GIVEN DATA:
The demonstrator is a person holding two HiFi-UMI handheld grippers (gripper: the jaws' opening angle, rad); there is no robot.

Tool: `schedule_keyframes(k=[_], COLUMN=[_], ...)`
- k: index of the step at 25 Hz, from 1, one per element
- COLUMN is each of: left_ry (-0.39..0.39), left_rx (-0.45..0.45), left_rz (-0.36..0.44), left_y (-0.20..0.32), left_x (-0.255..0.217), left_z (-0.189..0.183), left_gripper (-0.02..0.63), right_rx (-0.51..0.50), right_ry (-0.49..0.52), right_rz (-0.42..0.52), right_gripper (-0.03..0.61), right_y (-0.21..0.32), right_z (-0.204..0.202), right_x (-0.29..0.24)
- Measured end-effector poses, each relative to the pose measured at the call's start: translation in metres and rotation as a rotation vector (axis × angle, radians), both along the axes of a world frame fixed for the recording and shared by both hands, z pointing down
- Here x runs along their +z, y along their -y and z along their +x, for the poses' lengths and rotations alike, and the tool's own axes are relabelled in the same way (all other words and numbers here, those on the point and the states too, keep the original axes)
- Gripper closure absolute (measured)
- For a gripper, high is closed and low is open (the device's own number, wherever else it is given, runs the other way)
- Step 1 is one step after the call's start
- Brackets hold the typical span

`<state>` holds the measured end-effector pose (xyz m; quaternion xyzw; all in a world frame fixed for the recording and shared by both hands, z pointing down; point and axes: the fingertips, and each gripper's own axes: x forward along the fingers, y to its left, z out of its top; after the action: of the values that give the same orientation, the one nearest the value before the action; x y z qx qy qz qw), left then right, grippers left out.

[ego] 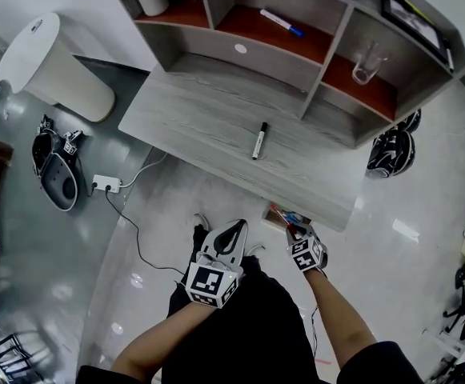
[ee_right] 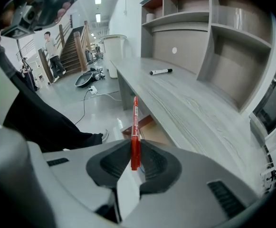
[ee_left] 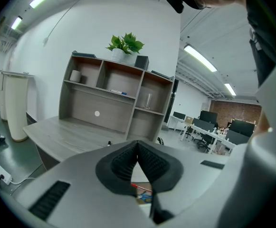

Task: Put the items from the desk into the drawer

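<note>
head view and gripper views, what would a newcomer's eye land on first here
The red pen stands out first, clamped upright in the right gripper, close to the open drawer under the near edge of the grey desk. Next comes the lone black marker lying on that desk, while the left gripper is shut on nothing.

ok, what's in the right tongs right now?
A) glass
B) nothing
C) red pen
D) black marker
C: the right tongs are shut on a red pen that sticks up between them, while the black marker lies on the desk.
</note>
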<state>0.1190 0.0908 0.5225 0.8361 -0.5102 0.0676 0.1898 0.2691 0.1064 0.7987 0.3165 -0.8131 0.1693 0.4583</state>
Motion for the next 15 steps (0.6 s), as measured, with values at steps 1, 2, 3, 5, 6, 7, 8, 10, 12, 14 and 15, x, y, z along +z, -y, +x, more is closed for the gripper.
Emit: schedule_keyframes(k=[1,2,3,5,6,7,8,10,12,14,15], left_ry=[0.002,0.003,0.004,0.008,0.011,0.016,0.02,0.029,0.039,0.051,0.056], left_rx=[-0.006,-0.012,-0.018,-0.027,-0.03,-0.031,-0.031,-0.033,-0.036,-0.043,-0.051], left_rz=[-0.002,-0.005,-0.009,-0.017,-0.019,-0.02,-0.02,-0.018,-0.012,-0.003,0.001], left_y=[0.0,0.001,0.001,0.002,0.002,0.002,0.003,0.004,0.006,0.007,0.007], left_x=[0.002,0.004,0.006,0.01,0.012,0.013,0.015,0.016,0.015,0.013,0.012], left_z=[0.0,0.0,0.0,0.0,-0.001,-0.001,0.0,0.0,-0.002,-0.005,-0.008], left_gripper=[0.609,0.609,0.609,0.609,0.609,0.609,0.609,0.609,0.609,0.609,0.609], right_rx=[-0.008,-0.018,-0.029,-0.044,-0.048,-0.05,-0.053,-0.066,-0.084,-0.1,-0.105], right_ry=[-0.005,-0.012,-0.019,-0.032,-0.034,-0.037,-0.042,-0.06,-0.08,-0.102,-0.11], right_rz=[-0.008,-0.016,-0.026,-0.055,-0.073,-0.091,-0.107,-0.134,-0.152,-0.165,-0.17], right_gripper=[0.508,0.508,0.508,0.508,0.508,0.508,0.508,0.508,0.508,0.508,0.508], right_y=[0.0,0.0,0.001,0.001,0.001,0.0,-0.002,-0.006,-0.009,-0.01,-0.011], right_z=[0.001,0.003,0.004,0.007,0.008,0.009,0.01,0.014,0.018,0.022,0.023], right_x=[0.005,0.01,0.015,0.027,0.034,0.04,0.046,0.057,0.066,0.075,0.078])
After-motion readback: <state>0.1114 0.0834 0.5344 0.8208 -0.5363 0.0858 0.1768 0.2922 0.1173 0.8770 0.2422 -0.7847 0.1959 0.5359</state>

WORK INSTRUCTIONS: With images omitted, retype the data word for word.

RESULT OF THIS EXERCISE:
The demonstrator is a person holding two HiFi-UMI handheld grippers (gripper: the jaws' opening angle, rad); there is no robot.

Tool: `schedule_keyframes(k=[_], COLUMN=[_], ...)`
- k: index of the step at 25 Hz, from 1, one per element
- COLUMN is each of: left_ry (-0.39..0.39), left_rx (-0.45..0.45), left_rz (-0.36..0.44), left_y (-0.20..0.32), left_x (-0.255..0.217), left_z (-0.189..0.183), left_gripper (-0.02..0.63), right_rx (-0.51..0.50), right_ry (-0.49..0.52), right_rz (-0.42..0.52), right_gripper (-0.03..0.61), right_y (-0.21..0.32), right_z (-0.204..0.202), right_x (-0.29..0.24)
- Measured end-effector poses, each relative to the pose measured at the call's start: translation in metres and rotation as a rotation vector (axis × angle, radians), both along the axes of a world frame fixed for the recording and shared by both hands, z pointing down
- Here x runs along their +z, y along their -y and z along their +x, for the poses' lengths and rotations alike, and the tool's own axes are relabelled in the same way (all other words and numbers here, those on the point and the states too, keep the original axes)
- Gripper closure absolute (measured)
- For a gripper, high is closed and low is open (the device's own number, wherever else it is given, runs the other way)
- Step 1 is one step after the call's start
- Brackets hold the typical span

`<state>` holds the measured end-effector pose (xyz m; quaternion xyzw; all in a world frame fixed for the recording and shared by both hands, z pointing down; point and axes: the fingertips, and each gripper's own axes: x forward along the fingers, y to its left, z out of its top; after the action: of the values that give the same orientation, the one nearest the value before the action; x y z qx qy qz qw), left then right, grippers left out.

[ego] 
[ee_right] 
[ee_left] 

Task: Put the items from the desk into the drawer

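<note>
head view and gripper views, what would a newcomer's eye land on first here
The red pen stands out first, clamped upright in the right gripper, close to the open drawer under the near edge of the grey desk. Next comes the lone black marker lying on that desk, while the left gripper is shut on nothing.

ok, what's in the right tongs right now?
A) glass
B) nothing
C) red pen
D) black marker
C: the right tongs are shut on a red pen that sticks up between them, while the black marker lies on the desk.
</note>
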<state>0.1190 0.0908 0.5225 0.8361 -0.5102 0.0676 0.1898 0.2691 0.1064 0.7987 0.3165 -0.8131 0.1693 0.4583</state>
Motion for the next 15 steps (0.6 s), as measured, with values at steps 1, 2, 3, 5, 6, 7, 8, 10, 12, 14 and 15, x, y, z along +z, -y, +x, more is closed for the gripper.
Emit: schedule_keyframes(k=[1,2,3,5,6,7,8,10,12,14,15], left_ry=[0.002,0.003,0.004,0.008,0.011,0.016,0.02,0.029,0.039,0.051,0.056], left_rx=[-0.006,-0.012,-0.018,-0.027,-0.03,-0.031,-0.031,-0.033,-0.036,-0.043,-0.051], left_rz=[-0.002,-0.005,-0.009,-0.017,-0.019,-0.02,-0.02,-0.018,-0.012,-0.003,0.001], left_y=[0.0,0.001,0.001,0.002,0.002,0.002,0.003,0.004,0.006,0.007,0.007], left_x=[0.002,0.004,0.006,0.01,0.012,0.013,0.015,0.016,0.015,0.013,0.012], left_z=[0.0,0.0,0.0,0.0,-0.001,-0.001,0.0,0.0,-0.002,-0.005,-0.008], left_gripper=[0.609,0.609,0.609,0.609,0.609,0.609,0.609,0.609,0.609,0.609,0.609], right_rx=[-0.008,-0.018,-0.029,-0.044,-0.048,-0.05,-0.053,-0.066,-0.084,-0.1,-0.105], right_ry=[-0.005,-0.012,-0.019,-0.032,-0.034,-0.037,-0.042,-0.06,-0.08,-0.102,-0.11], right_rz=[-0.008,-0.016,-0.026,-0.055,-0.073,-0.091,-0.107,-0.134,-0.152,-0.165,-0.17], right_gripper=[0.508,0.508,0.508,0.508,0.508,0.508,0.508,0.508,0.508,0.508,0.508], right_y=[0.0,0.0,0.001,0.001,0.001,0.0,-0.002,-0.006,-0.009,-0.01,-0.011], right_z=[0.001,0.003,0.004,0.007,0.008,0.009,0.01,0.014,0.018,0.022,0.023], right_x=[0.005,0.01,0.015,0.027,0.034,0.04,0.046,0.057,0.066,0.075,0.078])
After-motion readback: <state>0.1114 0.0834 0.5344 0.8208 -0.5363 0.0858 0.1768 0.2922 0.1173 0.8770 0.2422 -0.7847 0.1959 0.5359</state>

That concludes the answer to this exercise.